▶ _Exercise directions_:
Copy out the data that follows exactly, leaving out no line.

▶ _Data segment_:
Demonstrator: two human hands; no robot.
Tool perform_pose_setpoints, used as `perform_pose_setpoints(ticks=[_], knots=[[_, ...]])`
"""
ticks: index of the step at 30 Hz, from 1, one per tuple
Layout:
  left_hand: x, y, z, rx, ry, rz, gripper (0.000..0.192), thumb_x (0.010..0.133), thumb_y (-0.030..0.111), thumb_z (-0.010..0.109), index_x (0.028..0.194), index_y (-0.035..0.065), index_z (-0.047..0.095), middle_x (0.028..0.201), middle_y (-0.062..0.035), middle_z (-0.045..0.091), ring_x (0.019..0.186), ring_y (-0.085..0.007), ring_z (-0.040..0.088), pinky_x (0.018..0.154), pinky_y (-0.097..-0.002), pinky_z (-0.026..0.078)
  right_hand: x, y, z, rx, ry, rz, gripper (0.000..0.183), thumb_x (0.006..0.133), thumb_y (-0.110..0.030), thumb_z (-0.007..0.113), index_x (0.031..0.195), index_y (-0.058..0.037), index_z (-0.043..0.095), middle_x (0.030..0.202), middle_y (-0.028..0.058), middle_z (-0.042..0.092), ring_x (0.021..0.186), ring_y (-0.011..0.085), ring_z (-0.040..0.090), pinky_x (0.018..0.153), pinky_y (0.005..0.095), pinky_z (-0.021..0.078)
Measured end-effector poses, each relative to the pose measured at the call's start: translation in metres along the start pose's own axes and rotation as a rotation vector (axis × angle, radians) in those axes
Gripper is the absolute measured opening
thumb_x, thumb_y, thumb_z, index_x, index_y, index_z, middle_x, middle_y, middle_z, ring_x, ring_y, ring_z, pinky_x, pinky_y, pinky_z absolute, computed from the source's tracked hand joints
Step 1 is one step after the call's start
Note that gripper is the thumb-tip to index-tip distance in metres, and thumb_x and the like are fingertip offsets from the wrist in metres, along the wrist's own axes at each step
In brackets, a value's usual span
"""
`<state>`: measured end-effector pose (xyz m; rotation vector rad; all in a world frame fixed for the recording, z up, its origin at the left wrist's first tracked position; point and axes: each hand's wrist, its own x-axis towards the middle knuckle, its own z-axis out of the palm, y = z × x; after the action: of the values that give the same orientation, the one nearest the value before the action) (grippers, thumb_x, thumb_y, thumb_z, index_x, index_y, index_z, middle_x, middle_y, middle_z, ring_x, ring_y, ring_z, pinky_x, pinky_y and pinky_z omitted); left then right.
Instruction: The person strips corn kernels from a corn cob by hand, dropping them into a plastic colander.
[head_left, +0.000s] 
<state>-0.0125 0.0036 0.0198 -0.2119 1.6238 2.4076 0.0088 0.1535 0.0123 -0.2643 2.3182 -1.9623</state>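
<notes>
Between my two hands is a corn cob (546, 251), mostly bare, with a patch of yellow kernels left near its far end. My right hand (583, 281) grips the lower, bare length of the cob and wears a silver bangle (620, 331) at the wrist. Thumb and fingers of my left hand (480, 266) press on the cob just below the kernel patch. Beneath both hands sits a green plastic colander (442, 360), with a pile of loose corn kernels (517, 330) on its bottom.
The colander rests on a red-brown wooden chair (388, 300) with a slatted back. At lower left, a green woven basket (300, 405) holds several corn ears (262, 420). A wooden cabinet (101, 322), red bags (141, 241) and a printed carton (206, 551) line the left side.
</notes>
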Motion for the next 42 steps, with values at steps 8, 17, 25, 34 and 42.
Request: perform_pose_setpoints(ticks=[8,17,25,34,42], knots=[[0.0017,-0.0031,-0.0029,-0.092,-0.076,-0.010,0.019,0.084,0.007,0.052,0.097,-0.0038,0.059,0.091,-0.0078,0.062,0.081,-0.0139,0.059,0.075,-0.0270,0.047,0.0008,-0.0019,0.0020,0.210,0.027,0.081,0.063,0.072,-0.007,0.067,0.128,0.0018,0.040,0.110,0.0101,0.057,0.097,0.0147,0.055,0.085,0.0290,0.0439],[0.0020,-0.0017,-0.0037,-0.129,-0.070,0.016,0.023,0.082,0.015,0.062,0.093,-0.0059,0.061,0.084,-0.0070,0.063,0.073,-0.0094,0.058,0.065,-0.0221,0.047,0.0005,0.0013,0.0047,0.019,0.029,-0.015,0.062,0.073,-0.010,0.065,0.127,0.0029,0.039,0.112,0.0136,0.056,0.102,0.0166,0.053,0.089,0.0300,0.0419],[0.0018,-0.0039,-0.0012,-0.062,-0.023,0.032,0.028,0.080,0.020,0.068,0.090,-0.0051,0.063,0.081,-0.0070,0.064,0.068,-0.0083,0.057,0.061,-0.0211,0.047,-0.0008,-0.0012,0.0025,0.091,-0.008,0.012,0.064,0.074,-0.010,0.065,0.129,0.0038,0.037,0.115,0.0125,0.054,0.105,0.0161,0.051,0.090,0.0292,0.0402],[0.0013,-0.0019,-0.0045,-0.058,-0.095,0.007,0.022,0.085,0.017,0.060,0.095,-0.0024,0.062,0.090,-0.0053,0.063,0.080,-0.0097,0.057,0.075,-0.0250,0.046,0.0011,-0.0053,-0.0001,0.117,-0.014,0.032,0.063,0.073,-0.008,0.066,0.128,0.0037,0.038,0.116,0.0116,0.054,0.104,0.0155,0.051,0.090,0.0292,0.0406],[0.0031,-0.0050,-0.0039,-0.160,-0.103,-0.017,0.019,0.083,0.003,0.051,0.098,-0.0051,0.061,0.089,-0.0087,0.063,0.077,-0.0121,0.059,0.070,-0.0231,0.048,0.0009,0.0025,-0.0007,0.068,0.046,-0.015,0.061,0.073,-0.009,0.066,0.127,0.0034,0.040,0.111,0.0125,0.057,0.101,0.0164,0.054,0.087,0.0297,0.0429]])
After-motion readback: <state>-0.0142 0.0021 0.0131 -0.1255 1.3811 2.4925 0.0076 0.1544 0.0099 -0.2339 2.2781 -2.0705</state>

▶ _Response to the task_:
Demonstrator: two human hands; no robot.
Tool perform_pose_setpoints, used as `perform_pose_setpoints(ticks=[_], knots=[[_, ...]])`
"""
ticks: index of the step at 30 Hz, from 1, one per tuple
Layout:
  left_hand: x, y, z, rx, ry, rz, gripper (0.000..0.192), thumb_x (0.010..0.133), thumb_y (-0.030..0.111), thumb_z (-0.010..0.109), index_x (0.028..0.194), index_y (-0.035..0.065), index_z (-0.047..0.095), middle_x (0.028..0.201), middle_y (-0.062..0.035), middle_z (-0.045..0.091), ring_x (0.019..0.186), ring_y (-0.085..0.007), ring_z (-0.040..0.088), pinky_x (0.018..0.154), pinky_y (-0.097..-0.002), pinky_z (-0.026..0.078)
  right_hand: x, y, z, rx, ry, rz, gripper (0.000..0.183), thumb_x (0.006..0.133), thumb_y (-0.110..0.030), thumb_z (-0.007..0.113), index_x (0.031..0.195), index_y (-0.058..0.037), index_z (-0.043..0.095), middle_x (0.030..0.202), middle_y (-0.028..0.058), middle_z (-0.042..0.092), ring_x (0.021..0.186), ring_y (-0.011..0.085), ring_z (-0.040..0.090), pinky_x (0.018..0.153), pinky_y (0.005..0.095), pinky_z (-0.021..0.078)
Measured end-effector poses, each relative to the pose measured at the call's start: translation in metres along the start pose's own axes and rotation as a rotation vector (axis × angle, radians) in those axes
Gripper is the absolute measured opening
thumb_x, thumb_y, thumb_z, index_x, index_y, index_z, middle_x, middle_y, middle_z, ring_x, ring_y, ring_z, pinky_x, pinky_y, pinky_z absolute, computed from the source's tracked hand joints
Step 1 is one step after the call's start
Note that gripper is the thumb-tip to index-tip distance in metres, and thumb_x and the like are fingertip offsets from the wrist in metres, along the wrist's own axes at each step
In brackets, a value's usual span
"""
`<state>`: measured end-effector pose (xyz m; rotation vector rad; all in a world frame fixed for the recording, z up, its origin at the left wrist's first tracked position; point and axes: each hand's wrist, its own x-axis towards the middle knuckle, its own z-axis out of the palm, y = z × x; after the action: of the values that give the same orientation, the one nearest the value before the action) (grippers, thumb_x, thumb_y, thumb_z, index_x, index_y, index_z, middle_x, middle_y, middle_z, ring_x, ring_y, ring_z, pinky_x, pinky_y and pinky_z omitted); left then right.
Instruction: The person strips corn kernels from a corn cob by hand, dropping them into a plastic colander.
[head_left, +0.000s] 
<state>-0.0125 0.0036 0.0198 -0.2119 1.6238 2.4076 0.0088 0.1535 0.0123 -0.2643 2.3182 -1.9623</state>
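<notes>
Between my two hands is a corn cob (546, 251), mostly bare, with a patch of yellow kernels left near its far end. My right hand (583, 281) grips the lower, bare length of the cob and wears a silver bangle (620, 331) at the wrist. Thumb and fingers of my left hand (480, 266) press on the cob just below the kernel patch. Beneath both hands sits a green plastic colander (442, 360), with a pile of loose corn kernels (517, 330) on its bottom.
The colander rests on a red-brown wooden chair (388, 300) with a slatted back. At lower left, a green woven basket (300, 405) holds several corn ears (262, 420). A wooden cabinet (101, 322), red bags (141, 241) and a printed carton (206, 551) line the left side.
</notes>
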Motion for the next 42 steps, with values at steps 8, 17, 25, 34 and 42.
Request: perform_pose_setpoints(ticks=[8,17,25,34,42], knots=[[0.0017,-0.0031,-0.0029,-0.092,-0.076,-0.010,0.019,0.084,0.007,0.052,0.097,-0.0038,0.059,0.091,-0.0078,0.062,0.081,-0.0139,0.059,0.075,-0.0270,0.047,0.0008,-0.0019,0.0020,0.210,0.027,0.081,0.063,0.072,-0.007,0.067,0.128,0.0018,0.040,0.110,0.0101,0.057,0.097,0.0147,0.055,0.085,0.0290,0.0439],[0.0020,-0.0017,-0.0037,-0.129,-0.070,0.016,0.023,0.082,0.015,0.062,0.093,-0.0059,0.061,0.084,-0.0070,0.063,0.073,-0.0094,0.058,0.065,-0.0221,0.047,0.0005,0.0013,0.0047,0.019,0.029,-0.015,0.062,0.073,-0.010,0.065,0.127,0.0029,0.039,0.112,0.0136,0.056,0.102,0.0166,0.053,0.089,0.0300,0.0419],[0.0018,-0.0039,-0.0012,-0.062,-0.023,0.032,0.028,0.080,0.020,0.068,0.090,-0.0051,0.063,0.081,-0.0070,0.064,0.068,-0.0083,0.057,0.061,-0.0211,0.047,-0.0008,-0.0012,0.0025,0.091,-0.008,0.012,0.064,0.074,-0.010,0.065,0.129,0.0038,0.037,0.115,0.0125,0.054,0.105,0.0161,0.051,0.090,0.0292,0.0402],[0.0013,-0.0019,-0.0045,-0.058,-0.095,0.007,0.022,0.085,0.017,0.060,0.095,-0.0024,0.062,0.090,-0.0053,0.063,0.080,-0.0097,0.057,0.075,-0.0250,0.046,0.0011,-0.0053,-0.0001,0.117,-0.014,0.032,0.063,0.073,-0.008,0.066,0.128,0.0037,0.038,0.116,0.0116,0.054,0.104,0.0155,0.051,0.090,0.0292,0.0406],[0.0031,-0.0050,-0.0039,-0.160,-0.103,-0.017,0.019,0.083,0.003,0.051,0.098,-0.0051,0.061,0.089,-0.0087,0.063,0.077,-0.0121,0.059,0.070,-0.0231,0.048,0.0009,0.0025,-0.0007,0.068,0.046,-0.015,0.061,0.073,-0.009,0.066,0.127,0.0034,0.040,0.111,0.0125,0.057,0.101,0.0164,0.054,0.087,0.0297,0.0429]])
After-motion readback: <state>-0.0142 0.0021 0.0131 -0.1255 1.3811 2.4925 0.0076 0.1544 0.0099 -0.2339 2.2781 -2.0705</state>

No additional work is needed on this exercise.